Problem details:
Without the pictures, can you quote each line below exactly?

Data segment:
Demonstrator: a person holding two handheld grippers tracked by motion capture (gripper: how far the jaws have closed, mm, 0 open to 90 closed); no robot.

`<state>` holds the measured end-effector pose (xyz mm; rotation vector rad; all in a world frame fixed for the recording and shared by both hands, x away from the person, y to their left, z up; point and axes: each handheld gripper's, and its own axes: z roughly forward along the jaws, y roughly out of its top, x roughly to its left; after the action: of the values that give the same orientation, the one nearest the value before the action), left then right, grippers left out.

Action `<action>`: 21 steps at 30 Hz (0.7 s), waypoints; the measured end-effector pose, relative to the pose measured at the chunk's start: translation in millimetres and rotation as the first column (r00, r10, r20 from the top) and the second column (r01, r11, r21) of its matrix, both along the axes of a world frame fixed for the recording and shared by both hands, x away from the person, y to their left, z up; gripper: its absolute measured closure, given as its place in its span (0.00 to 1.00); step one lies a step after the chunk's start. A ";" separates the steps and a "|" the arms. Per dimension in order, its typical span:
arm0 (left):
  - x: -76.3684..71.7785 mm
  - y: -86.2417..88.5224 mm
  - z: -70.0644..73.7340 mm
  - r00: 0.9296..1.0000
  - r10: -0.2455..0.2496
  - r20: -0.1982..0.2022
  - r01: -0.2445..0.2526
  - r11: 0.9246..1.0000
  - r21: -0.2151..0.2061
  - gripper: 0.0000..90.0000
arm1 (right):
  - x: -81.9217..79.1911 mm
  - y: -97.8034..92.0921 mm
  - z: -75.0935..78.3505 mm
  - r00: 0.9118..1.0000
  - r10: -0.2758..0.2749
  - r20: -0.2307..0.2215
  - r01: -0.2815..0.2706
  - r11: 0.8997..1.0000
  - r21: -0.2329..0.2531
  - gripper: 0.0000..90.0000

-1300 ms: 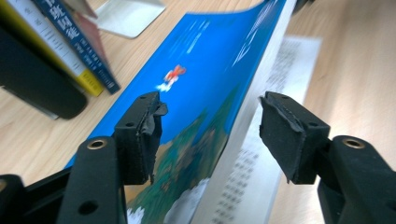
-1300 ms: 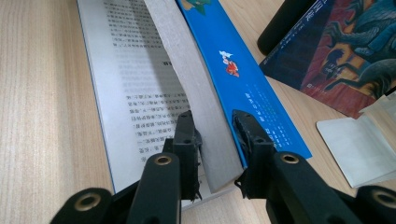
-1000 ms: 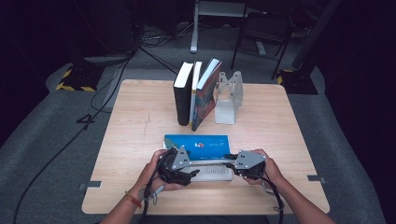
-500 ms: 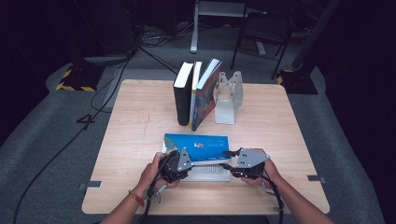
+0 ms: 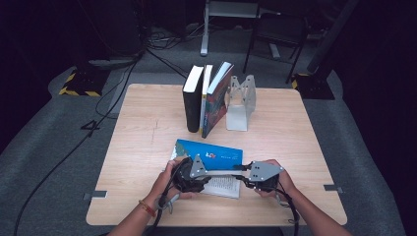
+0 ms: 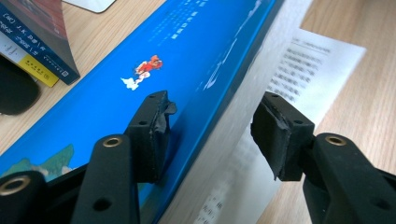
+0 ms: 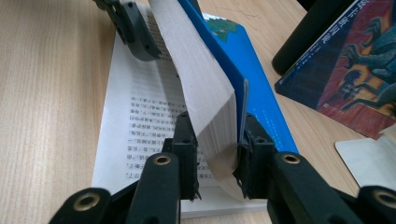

Response area:
Demonstrator: a person holding two handheld grippers tracked by motion capture (gripper: how far the jaws have closed, mm, 0 open to 90 closed); no robot.

`<state>` holds the measured end-effector pose (xyz mm; rotation vector rad; all in a world frame fixed for the recording and shared by both hands, x away from the person, y to their left, z up; point and axes: each handheld gripper's, and its own axes: z roughly forward along the jaws, y roughly out of its top, x roughly to its left; after the action: of the values that give the same orientation, the one nearest the value before the action), left then right, grippers left out.

Action `<action>`: 21 steps at 30 Hz (0.7 s), waypoints; the measured end-effector pose, relative to the pose measured at the chunk's start: translation in millimetres and rotation as the first column (r00, r10, r20 from the top) and the second column (r01, r11, r21) of its matrix, both along the axes of a world frame fixed for the recording and shared by both hands, x away from the person, y to their left, z up; gripper: its absolute measured closure, given as its place in its span (0.00 to 1.00); step one lies a step after the chunk's start. A ";" separates the steps and a "|" the arms. Per dimension in order, its typical span:
arm0 (left):
  - x: -76.3684..71.7785 mm
  - y: -86.2417..88.5224 mm
  - z: -70.0644..73.7340 mm
  - r00: 0.9296..1.0000
  - r10: -0.2455..0.2496
  - r20: -0.1982..0.2022
  - r01: -0.2445..0.2526
  - r11: 0.9246..1.0000
  - r21: -0.2151..0.2061
  - gripper: 0.0000..90.0000
arm1 (right):
  - x: -81.9217..79.1911 mm
  - y: -97.8034..92.0921 mm
  - z: -75.0935..78.3505 mm
  - r00: 0.9118..1.0000
  - r10: -0.2758..0.2749
  - r20: -0.2307..0.2215
  - r01: -0.2815..0.2706
  - r11: 0.8997..1.0000
  - r21: -0.2329..0.2531
  - gripper: 0.0000..90.0000

-1300 ms: 
-1300 ms: 
-1000 ms: 
-500 ms: 
+0 ms: 
+0 ms: 
+0 ms: 

With that, the answer is done.